Schweiz: Sechs Tote bei verheerendem Linienbus-Brand in Kerzers - Polizei spricht von menschlichem Verschulden
Bei einem katastrophalen Brand in einem Linienbus sind in der Schweiz sechs Menschen ums Leben gekommen. Das schwere Unglück ereignete sich im Ort Kerzers im Kanton Freiburg und hat die Region in tiefe Trauer gestürzt.
Tragödie mit zahlreichen Opfern
Die Polizei des Kantons Freiburg bestätigte am Abend des Vorfalls, dass neben den sechs Todesopfern mindestens vier weitere Personen verletzt wurden. Drei dieser Verletzten befinden sich in einem kritischen Zustand und kämpfen um ihr Leben. Besonders tragisch: Auch ein Rettungssanitäter, der bei den Löscharbeiten im Einsatz war, erlitt Verletzungen.
Augenzeugenberichte und Polizeiermittlungen
Die Zeitung „Blick“ zitiert einen Augenzeugen, der schockierende Details schildert. Demnach soll ein Mann im Bus Benzin ausgeschüttet und sich anschließend selbst in Brand gesetzt haben. Die Polizei bestätigte diese spezifische Darstellung zwar nicht in allen Details, stellte jedoch klar, dass der Brand durch menschliches Verschulden ausgelöst wurde. Die Ermittlungen zur genauen Ursache und zum Tathergang laufen auf Hochtouren.

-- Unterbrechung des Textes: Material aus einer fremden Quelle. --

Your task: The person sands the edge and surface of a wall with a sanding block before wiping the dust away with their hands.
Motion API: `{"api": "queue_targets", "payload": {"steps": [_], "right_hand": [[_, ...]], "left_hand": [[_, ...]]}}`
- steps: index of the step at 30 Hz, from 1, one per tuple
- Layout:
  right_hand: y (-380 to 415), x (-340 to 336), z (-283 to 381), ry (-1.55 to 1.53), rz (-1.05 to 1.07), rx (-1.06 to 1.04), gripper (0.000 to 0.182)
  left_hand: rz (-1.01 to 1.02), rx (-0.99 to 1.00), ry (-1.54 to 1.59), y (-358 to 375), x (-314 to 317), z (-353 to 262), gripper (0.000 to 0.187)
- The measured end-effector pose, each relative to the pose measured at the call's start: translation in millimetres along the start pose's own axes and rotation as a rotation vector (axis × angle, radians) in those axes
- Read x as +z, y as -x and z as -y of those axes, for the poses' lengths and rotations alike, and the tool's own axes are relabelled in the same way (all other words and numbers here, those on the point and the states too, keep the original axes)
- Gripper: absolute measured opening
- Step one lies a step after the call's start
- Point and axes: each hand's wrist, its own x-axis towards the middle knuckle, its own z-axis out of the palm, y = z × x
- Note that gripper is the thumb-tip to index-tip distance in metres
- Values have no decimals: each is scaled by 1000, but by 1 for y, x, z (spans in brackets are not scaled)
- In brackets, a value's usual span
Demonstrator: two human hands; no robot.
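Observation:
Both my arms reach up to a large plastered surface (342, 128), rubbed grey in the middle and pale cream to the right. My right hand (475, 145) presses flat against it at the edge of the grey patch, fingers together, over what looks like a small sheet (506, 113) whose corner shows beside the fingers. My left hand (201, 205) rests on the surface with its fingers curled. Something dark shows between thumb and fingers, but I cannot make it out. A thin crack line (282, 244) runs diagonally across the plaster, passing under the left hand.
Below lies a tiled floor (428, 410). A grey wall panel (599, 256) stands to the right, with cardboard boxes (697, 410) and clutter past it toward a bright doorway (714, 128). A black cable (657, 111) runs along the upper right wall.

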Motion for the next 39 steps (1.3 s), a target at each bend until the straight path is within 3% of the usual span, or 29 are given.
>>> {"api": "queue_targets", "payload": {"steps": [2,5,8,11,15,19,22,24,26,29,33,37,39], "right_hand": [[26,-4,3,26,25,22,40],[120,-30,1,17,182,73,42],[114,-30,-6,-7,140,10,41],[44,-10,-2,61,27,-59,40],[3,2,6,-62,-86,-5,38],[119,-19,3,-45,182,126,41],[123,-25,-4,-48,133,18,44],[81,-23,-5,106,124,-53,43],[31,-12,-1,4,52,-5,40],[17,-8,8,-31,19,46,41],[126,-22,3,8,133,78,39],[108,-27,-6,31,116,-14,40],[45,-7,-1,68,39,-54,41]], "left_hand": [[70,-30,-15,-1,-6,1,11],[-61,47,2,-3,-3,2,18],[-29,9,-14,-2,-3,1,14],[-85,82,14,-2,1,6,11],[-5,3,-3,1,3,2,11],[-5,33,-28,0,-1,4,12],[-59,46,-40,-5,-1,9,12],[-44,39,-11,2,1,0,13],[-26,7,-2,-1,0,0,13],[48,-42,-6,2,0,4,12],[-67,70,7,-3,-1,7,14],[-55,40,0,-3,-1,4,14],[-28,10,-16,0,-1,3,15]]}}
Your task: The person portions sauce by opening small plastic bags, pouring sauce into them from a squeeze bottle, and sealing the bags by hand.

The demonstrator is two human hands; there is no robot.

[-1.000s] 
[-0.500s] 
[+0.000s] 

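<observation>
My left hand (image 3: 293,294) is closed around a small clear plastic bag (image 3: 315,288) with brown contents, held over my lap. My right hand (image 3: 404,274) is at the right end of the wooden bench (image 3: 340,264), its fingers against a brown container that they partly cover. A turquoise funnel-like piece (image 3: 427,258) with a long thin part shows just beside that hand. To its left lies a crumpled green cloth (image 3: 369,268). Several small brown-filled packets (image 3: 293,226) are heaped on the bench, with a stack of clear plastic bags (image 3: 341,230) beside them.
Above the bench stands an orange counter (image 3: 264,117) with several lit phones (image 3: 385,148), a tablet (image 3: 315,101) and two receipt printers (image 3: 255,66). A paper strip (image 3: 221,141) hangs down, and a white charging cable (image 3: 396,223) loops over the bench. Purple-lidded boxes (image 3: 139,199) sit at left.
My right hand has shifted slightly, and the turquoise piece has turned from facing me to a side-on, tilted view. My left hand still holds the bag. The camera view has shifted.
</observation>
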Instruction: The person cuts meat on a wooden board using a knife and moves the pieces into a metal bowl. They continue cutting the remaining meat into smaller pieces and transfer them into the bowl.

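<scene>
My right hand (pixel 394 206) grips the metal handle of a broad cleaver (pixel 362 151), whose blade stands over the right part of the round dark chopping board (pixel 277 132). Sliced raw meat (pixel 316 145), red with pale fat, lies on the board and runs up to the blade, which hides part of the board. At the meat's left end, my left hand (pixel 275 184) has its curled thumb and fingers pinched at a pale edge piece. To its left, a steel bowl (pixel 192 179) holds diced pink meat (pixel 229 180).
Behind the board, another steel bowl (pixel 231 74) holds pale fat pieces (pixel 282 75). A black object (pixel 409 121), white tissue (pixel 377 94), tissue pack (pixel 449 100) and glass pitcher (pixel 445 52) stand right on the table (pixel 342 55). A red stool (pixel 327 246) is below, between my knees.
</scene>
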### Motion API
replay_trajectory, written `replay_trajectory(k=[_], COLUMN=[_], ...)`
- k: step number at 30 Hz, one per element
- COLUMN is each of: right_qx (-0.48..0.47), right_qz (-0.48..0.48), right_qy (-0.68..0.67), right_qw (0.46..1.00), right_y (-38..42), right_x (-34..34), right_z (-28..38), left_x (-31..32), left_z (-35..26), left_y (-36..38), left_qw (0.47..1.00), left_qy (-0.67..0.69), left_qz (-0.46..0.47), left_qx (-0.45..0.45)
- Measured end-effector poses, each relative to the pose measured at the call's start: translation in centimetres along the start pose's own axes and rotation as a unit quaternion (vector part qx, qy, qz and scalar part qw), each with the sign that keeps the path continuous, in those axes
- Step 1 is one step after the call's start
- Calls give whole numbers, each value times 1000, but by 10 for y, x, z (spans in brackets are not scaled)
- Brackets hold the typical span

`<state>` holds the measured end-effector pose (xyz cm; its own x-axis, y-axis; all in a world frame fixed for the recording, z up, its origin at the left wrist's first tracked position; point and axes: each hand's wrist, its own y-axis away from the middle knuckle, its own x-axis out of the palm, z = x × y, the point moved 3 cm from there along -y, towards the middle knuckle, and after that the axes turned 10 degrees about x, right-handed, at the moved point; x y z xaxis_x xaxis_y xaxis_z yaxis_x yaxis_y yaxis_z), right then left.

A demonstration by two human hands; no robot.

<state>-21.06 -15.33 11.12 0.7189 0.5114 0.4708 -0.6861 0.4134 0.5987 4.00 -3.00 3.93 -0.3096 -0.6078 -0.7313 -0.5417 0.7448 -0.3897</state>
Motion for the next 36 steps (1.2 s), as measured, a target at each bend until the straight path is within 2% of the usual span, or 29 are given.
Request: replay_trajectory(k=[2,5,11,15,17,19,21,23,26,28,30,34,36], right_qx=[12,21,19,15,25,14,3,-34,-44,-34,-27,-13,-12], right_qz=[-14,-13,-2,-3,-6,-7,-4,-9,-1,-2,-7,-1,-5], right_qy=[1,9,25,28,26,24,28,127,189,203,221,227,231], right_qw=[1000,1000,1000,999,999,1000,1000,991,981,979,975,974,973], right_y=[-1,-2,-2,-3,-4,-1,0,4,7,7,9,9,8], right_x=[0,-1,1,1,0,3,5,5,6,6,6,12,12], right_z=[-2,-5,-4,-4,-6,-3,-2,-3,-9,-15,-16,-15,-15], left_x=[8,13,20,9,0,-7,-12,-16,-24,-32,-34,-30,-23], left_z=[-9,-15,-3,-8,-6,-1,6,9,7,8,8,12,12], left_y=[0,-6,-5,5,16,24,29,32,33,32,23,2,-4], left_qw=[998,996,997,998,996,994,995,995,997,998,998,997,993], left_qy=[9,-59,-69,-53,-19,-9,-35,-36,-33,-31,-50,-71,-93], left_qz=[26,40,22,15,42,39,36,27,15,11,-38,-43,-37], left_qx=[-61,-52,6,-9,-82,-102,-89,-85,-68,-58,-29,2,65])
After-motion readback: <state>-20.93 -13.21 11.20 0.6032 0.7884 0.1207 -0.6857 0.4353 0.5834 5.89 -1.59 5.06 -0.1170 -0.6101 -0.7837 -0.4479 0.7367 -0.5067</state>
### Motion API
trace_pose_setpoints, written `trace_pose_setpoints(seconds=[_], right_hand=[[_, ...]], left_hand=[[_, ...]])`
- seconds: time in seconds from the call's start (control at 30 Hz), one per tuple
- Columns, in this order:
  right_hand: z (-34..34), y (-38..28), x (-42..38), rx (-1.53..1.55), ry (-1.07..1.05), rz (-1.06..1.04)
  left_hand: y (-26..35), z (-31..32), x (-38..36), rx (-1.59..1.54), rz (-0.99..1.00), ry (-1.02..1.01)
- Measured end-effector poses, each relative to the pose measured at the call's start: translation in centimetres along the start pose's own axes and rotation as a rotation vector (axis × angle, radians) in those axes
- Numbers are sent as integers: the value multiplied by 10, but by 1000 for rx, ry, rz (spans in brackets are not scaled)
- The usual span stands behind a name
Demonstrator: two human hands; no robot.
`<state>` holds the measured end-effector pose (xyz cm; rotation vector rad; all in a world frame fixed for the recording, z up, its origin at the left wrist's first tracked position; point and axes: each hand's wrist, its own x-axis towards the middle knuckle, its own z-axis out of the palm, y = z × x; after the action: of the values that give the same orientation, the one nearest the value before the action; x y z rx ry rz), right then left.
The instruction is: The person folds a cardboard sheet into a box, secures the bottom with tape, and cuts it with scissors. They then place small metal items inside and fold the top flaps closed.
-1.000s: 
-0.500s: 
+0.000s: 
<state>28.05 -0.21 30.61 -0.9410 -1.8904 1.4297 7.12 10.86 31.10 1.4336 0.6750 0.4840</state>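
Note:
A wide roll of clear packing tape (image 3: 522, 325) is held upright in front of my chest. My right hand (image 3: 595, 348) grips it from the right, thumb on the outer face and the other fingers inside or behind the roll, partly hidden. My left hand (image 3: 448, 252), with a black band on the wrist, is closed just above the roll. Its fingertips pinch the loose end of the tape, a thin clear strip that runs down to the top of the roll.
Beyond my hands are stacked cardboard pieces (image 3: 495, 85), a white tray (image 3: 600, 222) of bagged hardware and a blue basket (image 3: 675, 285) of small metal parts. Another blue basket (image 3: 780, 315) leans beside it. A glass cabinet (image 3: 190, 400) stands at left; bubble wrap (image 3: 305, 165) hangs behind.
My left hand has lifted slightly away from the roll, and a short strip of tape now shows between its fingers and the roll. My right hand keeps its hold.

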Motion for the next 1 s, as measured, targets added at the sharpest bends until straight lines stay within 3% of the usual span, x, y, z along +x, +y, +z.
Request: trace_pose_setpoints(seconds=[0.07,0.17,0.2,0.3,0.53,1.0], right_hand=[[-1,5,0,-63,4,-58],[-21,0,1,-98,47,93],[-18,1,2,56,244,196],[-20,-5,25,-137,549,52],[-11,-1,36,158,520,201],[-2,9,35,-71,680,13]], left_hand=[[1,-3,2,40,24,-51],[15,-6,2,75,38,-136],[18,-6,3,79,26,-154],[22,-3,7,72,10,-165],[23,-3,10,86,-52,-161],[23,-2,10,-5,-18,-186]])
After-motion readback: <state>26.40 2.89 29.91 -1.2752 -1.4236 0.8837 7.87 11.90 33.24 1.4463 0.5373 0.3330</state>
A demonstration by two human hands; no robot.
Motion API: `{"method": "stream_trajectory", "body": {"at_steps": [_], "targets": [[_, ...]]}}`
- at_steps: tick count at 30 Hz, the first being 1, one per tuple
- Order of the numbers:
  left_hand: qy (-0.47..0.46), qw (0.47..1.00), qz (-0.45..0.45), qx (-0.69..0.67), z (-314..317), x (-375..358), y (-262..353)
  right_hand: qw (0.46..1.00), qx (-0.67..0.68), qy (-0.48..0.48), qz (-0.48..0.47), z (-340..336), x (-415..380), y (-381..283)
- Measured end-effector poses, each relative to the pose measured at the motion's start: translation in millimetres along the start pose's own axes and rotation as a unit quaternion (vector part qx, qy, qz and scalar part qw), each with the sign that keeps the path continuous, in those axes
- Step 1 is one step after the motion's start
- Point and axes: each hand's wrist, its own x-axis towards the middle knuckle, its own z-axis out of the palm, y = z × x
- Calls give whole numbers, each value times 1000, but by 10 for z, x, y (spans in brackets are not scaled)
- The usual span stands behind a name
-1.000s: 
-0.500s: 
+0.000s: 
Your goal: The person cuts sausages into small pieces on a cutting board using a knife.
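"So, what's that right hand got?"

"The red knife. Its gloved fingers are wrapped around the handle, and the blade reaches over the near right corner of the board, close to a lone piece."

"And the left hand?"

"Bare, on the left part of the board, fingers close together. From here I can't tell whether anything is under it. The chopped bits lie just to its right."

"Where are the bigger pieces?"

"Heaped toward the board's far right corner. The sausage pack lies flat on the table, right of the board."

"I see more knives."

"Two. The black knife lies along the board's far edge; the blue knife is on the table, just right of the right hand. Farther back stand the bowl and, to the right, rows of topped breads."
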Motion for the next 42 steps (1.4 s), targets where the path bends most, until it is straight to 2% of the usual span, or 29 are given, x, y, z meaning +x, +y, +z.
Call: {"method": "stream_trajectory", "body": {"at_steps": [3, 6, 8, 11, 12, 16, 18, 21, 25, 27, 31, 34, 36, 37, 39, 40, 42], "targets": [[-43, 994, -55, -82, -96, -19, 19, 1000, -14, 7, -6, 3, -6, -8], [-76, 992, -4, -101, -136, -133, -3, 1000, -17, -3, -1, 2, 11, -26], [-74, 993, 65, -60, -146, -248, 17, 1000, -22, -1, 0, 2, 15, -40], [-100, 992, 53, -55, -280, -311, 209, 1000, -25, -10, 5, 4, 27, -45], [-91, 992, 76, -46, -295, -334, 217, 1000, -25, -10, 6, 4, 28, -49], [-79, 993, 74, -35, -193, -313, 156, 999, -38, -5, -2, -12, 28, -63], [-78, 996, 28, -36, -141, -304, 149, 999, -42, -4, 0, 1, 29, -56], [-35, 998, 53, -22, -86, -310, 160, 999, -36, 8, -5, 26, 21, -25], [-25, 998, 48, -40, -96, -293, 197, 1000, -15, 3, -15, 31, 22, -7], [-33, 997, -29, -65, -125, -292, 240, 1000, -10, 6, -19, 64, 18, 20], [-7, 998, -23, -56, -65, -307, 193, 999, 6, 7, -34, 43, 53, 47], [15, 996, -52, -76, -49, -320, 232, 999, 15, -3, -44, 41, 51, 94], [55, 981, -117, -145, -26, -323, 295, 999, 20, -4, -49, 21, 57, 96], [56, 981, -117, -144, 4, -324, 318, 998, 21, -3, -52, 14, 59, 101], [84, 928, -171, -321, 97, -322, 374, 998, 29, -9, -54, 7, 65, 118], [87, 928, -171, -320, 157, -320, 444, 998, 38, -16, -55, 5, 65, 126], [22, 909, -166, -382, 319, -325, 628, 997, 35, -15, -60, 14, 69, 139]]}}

Meterhohe Flammen und dramatische Szenen
In sozialen Medien kursierten bereits kurz nach dem Vorfall erschütternde Bilder und Videos. Zu sehen waren:
- Meterhohe Flammen, die den gesamten Bus erfassten
- Eine gewaltige Rauchsäule, die weit in den Himmel ragte
- Völlig ausgebrannte Fahrzeugreste nach dem Löschangriff der Feuerwehr
- Zahlreiche Schaulustige, die das brennende Gefährt mit ihren Handykameras filmten
Die Feuerwehr konnte die Flammen zwar unter Kontrolle bringen, doch der Bus brannte komplett aus und ist nur noch ein rauchender Trümmerhaufen.
Betroffenes Unternehmen und Rettungseinsatz
Bei dem verunglückten Fahrzeug handelt es sich um einen Bus des Unternehmens Postauto, das in der Schweiz vor allem Linienverbindungen im ländlichen Raum anbietet. Der Rettungseinsatz dauerte bis in die späten Abendstunden an, wie die Polizei des Kantons Freiburg auf ihrer Facebook-Seite mitteilte. Rettungskräfte, Feuerwehr und Polizei waren mit einem Großaufgebot vor Ort, um Verletzte zu versorgen und die Unglücksstelle abzusichern.
Die genauen Umstände, die zu dieser Tragödie führten, werden derzeit von den Ermittlungsbehörden intensiv aufgeklärt. Die Polizei bittet Zeugen, sich mit Informationen zu melden, die zum Verständnis des Hergangs beitragen könnten.